チーズが普段食っているのと訳が違うわ。蕩けて伸びて塩味が良いわ~。」
「こんなに旨いんだったら、もっと早く無理してでも来るべきだったぁ~!。
もっと早く知りたかったぜーー!。」
実際にチーズ・ニンニクピザは絶品だった。
店内は朝からコインの人々でごった返している。
Mサイズのピザ1枚が15コイン(約2,100円)する。
コイン領の住人ならば特に高いとは言えないが。
現金収入の乏しいヴィザンの者からすると、ピザ1枚に15コインは暴挙だ。
もちろん品質は天と地の差があるが、ヴィザンでMサイズのチーズ・ニンニクピザを食べると。

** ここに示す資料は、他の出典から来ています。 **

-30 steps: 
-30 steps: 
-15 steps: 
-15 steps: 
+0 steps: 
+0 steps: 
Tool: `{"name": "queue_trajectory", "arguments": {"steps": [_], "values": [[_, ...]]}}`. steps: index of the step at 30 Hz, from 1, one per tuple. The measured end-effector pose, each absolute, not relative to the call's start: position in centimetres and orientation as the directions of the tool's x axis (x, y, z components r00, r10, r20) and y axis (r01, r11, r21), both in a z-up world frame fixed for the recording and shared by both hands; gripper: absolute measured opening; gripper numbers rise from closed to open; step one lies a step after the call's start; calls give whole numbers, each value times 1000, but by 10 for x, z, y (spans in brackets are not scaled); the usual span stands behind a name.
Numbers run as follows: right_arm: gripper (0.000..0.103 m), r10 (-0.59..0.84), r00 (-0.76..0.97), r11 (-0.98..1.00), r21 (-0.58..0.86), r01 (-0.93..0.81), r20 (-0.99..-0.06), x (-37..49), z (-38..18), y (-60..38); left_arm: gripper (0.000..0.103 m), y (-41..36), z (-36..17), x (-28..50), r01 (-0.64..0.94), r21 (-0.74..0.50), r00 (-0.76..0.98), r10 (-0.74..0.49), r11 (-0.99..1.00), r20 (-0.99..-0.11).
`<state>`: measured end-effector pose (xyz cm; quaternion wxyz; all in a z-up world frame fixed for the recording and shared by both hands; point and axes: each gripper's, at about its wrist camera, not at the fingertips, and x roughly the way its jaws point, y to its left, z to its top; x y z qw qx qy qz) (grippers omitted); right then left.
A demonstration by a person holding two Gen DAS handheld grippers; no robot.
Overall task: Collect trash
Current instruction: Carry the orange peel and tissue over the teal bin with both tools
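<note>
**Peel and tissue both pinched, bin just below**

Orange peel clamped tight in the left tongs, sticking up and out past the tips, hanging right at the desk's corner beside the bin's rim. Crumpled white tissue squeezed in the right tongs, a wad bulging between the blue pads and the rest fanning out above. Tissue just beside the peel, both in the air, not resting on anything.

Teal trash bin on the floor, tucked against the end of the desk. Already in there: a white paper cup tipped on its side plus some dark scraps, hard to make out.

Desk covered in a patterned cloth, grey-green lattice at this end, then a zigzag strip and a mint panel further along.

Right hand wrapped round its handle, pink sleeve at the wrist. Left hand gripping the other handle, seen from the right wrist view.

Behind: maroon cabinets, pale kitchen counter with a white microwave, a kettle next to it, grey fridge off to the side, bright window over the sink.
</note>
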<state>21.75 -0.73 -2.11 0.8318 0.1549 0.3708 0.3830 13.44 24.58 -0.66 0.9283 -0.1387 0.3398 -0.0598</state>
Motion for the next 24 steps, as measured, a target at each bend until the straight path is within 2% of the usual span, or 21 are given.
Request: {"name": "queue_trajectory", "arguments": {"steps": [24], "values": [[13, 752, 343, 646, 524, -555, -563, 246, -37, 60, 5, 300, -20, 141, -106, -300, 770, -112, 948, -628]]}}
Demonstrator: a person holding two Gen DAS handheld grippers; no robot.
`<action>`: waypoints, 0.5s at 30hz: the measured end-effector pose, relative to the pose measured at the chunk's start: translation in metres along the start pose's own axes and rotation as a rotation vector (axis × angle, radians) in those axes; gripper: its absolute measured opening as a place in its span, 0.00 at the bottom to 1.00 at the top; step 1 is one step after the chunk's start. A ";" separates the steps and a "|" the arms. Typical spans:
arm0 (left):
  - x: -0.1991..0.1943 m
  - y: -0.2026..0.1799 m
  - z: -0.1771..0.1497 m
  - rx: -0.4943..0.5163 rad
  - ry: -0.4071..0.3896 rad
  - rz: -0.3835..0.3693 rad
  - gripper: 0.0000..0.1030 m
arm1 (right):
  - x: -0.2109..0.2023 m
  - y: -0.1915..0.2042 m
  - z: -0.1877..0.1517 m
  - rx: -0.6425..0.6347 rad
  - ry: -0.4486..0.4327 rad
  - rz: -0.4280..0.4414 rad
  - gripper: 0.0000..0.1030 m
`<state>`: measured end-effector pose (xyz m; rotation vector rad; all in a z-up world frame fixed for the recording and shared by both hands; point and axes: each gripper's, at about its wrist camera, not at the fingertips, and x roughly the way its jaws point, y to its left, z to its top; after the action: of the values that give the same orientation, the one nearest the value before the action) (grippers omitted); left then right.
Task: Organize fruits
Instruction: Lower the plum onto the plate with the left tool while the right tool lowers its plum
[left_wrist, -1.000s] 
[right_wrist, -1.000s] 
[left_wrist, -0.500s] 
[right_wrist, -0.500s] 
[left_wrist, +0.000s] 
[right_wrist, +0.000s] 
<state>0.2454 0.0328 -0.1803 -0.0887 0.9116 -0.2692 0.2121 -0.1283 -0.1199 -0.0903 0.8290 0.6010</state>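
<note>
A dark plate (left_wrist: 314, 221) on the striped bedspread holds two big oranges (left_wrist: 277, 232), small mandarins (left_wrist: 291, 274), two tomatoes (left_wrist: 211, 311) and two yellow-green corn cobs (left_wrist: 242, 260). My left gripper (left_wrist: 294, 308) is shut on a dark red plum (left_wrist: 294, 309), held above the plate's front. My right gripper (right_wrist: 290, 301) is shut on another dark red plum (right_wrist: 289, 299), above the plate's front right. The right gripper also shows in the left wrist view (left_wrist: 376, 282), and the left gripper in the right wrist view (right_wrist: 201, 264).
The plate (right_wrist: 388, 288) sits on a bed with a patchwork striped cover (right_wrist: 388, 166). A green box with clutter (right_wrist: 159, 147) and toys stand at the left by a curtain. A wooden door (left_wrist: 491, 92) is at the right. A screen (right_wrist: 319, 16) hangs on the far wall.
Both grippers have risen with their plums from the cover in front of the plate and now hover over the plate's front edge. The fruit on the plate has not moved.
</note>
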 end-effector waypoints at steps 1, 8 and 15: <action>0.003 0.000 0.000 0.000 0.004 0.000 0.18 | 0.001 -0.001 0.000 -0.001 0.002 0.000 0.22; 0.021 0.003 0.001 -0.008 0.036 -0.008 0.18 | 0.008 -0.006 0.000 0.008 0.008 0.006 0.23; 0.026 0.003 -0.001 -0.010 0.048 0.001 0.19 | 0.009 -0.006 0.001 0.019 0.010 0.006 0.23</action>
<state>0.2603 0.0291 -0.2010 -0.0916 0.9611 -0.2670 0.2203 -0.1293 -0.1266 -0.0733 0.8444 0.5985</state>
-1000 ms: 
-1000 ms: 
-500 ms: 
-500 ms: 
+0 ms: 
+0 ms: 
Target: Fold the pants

恐らくは2コイン(約280円)程度で、店で食べる事が出来るな。
「スミ―、ビールも飲もう。
サ~オ~リ~。お姉さん、小ジョッキ2つお願いします。」
「はい。お客様。小ジョッキ2つで6コイン(約840円)となります。」
「はい。6コイン。」
「直ぐにお持ちしますね~。」
「お、おいおい。ホサ兄、早朝から酒はマズイよ。
しかもビールを飲むのかよ。」
「良いんだって、スミ―。
この後は乗合馬車で移動なんだからよ~。
俺らはただ座ってるだけで目的地に着くんだからさぁ~。
コインはビールの大生産地なんだから、スゲー旨いぞぅ。
俺は何回か呑んだ事があるけど、スミ―はまだコイン・ビール飲んでないだろ。